Zerner was a runner-up for Miss Barnard, President of the Fine Arts Club (her major was art history and her thesis, the female nude), and a class officer. Her future husband, John Zerner, was in her music class. In 1961, she began graduate school at Columbia, but embarked upon a world quest, arriving in India before even the Beatles’ George Harrison. She spent four months in Japan, Thailand and Persia. “I bicycled in Nepal among Tibetan refugees, lived on a houseboat in Kashmir, bathed in the Ganges and went to its Source.” She has since traveled to 64 countries.

 

Zerner went to Israel, the home of her mother’s surviving relatives. “I lived on a kibbutz with one aunt and family, in Tel Aviv with another and visited with my grandmother and cousins.” She married Zerner in 1962; they had two sons but divorced in 1970 following his graduation from medical school. “I was totally unprepared for either motherhood or independence, and yet, in those feminist days, I declined to take alimony,” she says.

 

In the freewheeling 60s, Zerner’s car had a flower instead of an antenna, she was teargassed in Washington anti-Vietnam war marches, and started to sculpt again, painting, writing and publishing Beat poetry, making candles, pottery, enameling. Her father convinced her to buy a home in Chestnut Hill. “Newton schools were the best at that time and my kids were my priority,” she says. They lived on a cul-de-sac; the house bordered 56 acres of conservation land and the back yard had wild blackberries and a hammock. She had started a salon at her prior apartment in Brookline which grew to the Sunday Brunch Club at the Newton Highlands Women’s Club. Now the founder and president of a nonprofit corporation, with nationally and internationally known speakers, she organized trips, tennis parties, support groups, and radio, TV, and press attention, joined boards of arts organizations and chaired art-related events.  

 

“In 1987, having touched the lives of 26,000 people, it was time to move on,” she said. She joined her pro-baseball player son Jay in Australia (he is now a physician).

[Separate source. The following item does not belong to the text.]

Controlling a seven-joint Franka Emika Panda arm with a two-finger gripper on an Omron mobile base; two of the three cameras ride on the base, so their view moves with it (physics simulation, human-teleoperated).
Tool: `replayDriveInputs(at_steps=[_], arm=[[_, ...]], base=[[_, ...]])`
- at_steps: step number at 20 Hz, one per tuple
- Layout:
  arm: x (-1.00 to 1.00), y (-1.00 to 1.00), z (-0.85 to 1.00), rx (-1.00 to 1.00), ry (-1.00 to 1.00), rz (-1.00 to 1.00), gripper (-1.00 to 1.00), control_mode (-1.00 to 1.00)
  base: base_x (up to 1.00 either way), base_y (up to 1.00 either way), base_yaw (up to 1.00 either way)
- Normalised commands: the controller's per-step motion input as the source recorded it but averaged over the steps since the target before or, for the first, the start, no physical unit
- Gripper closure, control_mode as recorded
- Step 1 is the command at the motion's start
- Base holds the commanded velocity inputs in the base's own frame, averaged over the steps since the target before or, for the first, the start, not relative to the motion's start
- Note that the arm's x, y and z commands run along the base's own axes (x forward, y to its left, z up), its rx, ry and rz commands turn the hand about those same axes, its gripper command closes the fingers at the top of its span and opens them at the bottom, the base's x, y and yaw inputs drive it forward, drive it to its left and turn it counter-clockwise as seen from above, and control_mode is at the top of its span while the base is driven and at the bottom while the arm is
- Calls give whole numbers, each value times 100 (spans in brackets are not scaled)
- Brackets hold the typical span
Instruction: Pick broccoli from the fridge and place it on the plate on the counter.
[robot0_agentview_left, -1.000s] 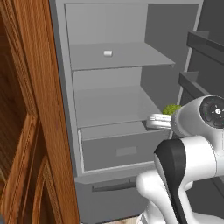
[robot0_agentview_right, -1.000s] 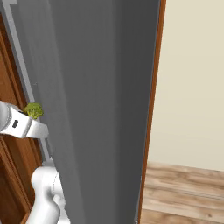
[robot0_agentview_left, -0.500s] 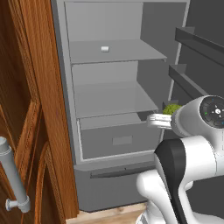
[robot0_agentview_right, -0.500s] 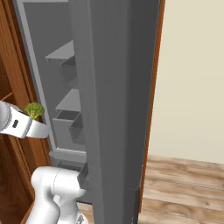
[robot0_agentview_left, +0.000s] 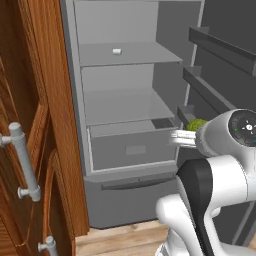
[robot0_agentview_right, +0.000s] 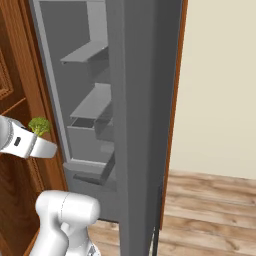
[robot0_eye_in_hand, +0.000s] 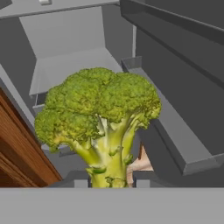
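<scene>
You are looking at the gripper (robot0_eye_in_hand: 107, 180) clamping the broccoli (robot0_eye_in_hand: 103, 120) by its stalk — the floret is standing upright between the fingertips. It is hanging in front of the open fridge (robot0_agentview_left: 130, 105), outside the shelves, level with the box drawer (robot0_agentview_left: 132, 147) — a small white block (robot0_agentview_left: 117, 51) is sitting on the upper shelf.

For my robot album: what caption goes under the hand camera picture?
Gripper holds the broccoli by its stalk, facing the open fridge.

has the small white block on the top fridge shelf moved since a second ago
No. The small white block lies at the same spot on the fridge upper shelf. The whole left base view shifted as the base drove, so only the camera moved.
</scene>
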Motion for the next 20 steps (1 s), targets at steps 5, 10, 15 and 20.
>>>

Although caring for her father curtailed graduate school hopes, she studied Spanish and pre-Columbian civilizations at San Miguel de Allende and Oaxaca in Mexico, climbed pyramids and became a Mayan Solar Initiate. “I spent a month in New Mexico and Arizona with the Zuni and Hopi, explored Eastern philosophies and religions that took me to Brazil, Japan and Thailand, and followed the Celtic and other paths that led from Stonehenge throughout Portugal and Spain,” she said.

 

In 1996, her father died at age 90, and she cared for her mother while researching her family’s story, learning that her father’s sister, Lyda, committed suicide weeks after the Nazis murdered her composer husband Edwin. In 2000, Zerner joined a group of child survivors, and a German-Jewish Dialogue group. She was invited to accept an award bestowed posthumously by the President Adamkus of Lithuania to one of her rescuers. “I re-connected with my childhood friend who was in hiding with me and retraced my steps from the house of my grandfather to the Kovno Ghetto, to the homes where I was hidden.”

 

At Faneuil last year, where son Lang lit a candle, Zerner quoted presidential candidate Dennis Kuchinich: “If we can change ourselves, we can change the world. We are not the victims of the world we see, we are the victims of the way we see the world.”

 

“Let the saying NEVER AGAIN have a true meaning,” she continued. “Let us learn from the past and honor and cherish the future with our thoughts, with our words, with our deeds - with our love.  Peace as in the world, peace as in our hearts.”